Polygenic risk scores and other genomic analyses require large individual-level genotype datasets, yet strict data access restrictions impede sharing. Synthetic genotype generation offers a privacy-preserving alternative, but most existing methods operate unconditionally, producing samples without phenotype alignment, or rely on unsupervised compression, creating a gap between statistical fidelity and downstream task utility. We present SNPgen, a two-stage conditional latent diffusion framework for generating phenotype-supervised synthetic genotypes. SNPgen combines GWAS-guided variant selection (1,024-2,048 trait-associated SNPs) with a variational autoencoder for genotype compression and a latent diffusion model conditioned on binary disease labels via classifier-free guidance. Evaluated on 458,724 UK Biobank individuals across four complex diseases (coronary artery disease, breast cancer, type 1 and type 2 diabetes), models trained on synthetic data matched real-data predictive performance in a train-on-synthetic, test-on-real protocol, approaching genome-wide PRS methods that use $2$-$6\times$ more variants. Privacy analysis confirmed zero identical matches, near-random membership inference (AUC $\approx 0.50$), preserved linkage disequilibrium structure, and high allele frequency correlation ($r \geq 0.95$) with source data. A controlled simulation with known causal effects verified faithful recovery of the imposed genetic association structure.

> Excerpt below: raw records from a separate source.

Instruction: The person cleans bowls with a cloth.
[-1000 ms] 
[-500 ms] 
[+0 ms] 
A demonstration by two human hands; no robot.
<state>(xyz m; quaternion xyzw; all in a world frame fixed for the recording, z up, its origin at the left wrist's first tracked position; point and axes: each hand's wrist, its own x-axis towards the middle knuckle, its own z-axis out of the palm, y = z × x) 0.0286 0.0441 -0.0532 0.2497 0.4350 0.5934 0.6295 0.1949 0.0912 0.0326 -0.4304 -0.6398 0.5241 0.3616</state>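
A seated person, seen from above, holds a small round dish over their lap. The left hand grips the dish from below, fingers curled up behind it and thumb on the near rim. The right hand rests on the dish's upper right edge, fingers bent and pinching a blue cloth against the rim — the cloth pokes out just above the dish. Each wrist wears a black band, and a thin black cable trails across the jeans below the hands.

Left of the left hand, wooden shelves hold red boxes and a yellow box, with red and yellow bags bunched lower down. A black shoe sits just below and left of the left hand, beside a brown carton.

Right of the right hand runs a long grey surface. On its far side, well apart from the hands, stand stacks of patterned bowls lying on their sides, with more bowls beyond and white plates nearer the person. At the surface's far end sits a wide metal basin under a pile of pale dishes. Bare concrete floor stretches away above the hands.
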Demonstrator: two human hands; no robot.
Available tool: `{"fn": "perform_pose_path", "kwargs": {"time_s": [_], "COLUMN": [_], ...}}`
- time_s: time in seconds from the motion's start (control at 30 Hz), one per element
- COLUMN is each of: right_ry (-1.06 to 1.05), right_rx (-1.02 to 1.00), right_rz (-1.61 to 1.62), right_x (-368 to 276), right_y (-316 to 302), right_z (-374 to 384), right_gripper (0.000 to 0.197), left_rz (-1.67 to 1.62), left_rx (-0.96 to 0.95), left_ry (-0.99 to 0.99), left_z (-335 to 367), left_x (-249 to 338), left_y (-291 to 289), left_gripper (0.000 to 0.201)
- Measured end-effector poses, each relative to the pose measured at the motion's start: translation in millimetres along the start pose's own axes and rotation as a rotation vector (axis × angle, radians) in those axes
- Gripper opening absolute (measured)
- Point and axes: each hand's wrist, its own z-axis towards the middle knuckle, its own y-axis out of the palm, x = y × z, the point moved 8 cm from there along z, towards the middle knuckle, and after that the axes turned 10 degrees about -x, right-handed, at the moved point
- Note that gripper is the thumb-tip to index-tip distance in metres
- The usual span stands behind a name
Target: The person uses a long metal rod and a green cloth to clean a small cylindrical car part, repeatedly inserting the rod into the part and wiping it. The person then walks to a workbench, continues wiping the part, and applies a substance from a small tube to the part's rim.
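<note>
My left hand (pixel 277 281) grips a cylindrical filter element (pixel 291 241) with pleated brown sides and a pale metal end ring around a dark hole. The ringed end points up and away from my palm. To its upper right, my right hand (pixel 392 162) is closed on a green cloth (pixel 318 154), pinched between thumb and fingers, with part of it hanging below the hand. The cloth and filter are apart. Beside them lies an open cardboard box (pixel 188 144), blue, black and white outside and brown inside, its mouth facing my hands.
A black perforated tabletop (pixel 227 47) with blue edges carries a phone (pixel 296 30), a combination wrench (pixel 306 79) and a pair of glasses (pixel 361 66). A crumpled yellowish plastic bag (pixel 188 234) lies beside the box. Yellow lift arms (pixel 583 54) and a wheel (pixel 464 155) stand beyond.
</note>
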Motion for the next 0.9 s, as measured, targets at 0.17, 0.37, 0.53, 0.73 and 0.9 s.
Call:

翻译：多基因风险评分及其他基因组分析需要大规模个体层面基因型数据集，然而严格的数据访问限制阻碍了数据共享。合成基因型生成提供了一种隐私保护的替代方案，但现有方法大多为无条件生成，产生的样本缺乏表型对齐，或依赖于无监督压缩，导致统计保真度与下游任务效用之间存在差距。本文提出SNPgen，一种用于生成表型监督合成基因型的双阶段条件潜在扩散框架。SNPgen结合了全基因组关联研究指导的变异位点筛选（1,024-2,048个性状相关SNP）、用于基因型压缩的变分自编码器，以及通过无分类器引导基于二元疾病标签进行条件控制的潜在扩散模型。在涵盖四种复杂疾病（冠状动脉疾病、乳腺癌、1型与2型糖尿病）的458,724名UK Biobank个体数据上的评估表明，采用“合成数据训练-真实数据测试”协议时，基于合成数据训练的模型达到了与真实数据相当的预测性能，其表现接近使用$2$-$6$倍更多变异位点的全基因组PRS方法。隐私分析确认了零完全匹配记录、接近随机的成员推断攻击风险（AUC $\approx 0.50$），同时保持了连锁不平衡结构以及与源数据的高度等位基因频率相关性（$r \geq 0.95$）。通过已知因果效应的受控模拟实验，验证了该方法能够准确还原预设的遗传关联结构。